Hey guys, thanks for taking the time to do this presentation.  It was very helpful and informative.  I have a ton of question as I am new to the field, but I won't bother you with those.  My only real important question that I didn't hear much about during the presentation is hardware related.  I've had trouble getting the right wireless cards to work with software that I've tried in the past.  Do you have any recommendations as to which hardware to use for wireless testing?

Again, thanks for the webinar!

I’d also like to thank all those who joined us on the webcast today.  We really appreciate your interest and participation!  Thanks also to Core Security Technologies, our gracious webcast sponsor.

On the webcast, I promised I’d post a list of some of the tools we referenced.  This list isn’t exhaustive, but does represent the majority of the functionality we discussed.

BeEF, the Browser Exploitation Framework, by Wade Alcorn, available at http://www.bindshell.net/tools/beef

AirCSRF, “Air-Sea-Surf”, by Garland Glessner, not yet released publicly… stay tuned.

Yokoso!, by Kevin Johnson, et al, release imminent, to be available at http://sourceforge.net/projects/yokoso/

Samurai Web Testing Framework, by Kevin Johnson, et al, available at http://sourceforge.net/projects/samurai

Metasploit, by HD Moore, et al, available at http://www.metasploit.com

AirPwn, by Toast, available at http://airpwn.sourceforge.net/Airpwn.html

Of course, the techniques we discussed can be stitched together from any number of tools, but the items above were specifically mentioned and are very useful.

Hope this helps—
--Ed Skoudis.
InGuardians

Yokoso!, by Kevin Johnson, et al, release imminent, to be available at http://sourceforge.net/projects/yokoso/.

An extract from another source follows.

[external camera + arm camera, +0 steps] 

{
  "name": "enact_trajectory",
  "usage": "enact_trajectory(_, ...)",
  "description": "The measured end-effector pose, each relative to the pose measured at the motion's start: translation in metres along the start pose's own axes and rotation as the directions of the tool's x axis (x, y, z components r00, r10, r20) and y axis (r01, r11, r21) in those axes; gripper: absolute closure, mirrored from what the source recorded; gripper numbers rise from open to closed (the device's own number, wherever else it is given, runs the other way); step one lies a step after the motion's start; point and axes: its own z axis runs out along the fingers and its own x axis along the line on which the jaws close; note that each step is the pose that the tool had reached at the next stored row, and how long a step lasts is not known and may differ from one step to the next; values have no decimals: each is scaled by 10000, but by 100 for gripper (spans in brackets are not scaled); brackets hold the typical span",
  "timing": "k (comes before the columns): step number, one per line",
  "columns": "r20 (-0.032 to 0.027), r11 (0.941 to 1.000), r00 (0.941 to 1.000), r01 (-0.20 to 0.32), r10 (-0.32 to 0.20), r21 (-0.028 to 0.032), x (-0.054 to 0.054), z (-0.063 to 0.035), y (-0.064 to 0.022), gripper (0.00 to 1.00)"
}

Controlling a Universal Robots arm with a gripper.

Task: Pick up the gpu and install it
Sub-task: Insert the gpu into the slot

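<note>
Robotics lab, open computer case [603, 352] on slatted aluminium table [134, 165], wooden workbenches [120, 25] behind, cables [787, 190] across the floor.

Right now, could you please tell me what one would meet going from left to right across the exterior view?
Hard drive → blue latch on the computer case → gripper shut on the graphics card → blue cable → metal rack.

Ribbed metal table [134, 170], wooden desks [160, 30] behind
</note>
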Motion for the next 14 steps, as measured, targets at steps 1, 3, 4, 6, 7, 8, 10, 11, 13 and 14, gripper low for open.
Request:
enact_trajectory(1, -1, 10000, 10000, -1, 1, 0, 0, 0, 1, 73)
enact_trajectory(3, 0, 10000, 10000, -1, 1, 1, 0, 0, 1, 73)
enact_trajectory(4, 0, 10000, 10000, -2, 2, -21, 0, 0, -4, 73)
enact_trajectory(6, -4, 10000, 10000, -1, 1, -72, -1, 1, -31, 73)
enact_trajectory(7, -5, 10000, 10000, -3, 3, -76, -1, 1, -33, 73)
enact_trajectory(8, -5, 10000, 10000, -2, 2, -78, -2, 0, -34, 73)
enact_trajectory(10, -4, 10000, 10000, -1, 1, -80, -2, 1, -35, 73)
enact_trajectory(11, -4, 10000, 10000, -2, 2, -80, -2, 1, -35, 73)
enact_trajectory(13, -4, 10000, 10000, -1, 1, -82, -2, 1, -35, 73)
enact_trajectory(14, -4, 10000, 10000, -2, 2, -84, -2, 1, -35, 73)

Yokoso! is a tool to identify the administrative interfaces used through fingerprinting techniques.  This can be helpful to sort through the page history of a browser controlled by a pen-tester to identify valuable targets to exploit (e.g. previously logged-in administrative pages).

-Josh

Unfortunately I was only able to make it until the last half of the presentation and I was wondering if it will be available online again for people to watch (such as the Pentest Ninjitsu series).  Thanks in advance.

Great webcast. Will also the slides be available soon??
Thanks so far.

EDITED: Thanks, found them. I'm looking forward to PART II. See you.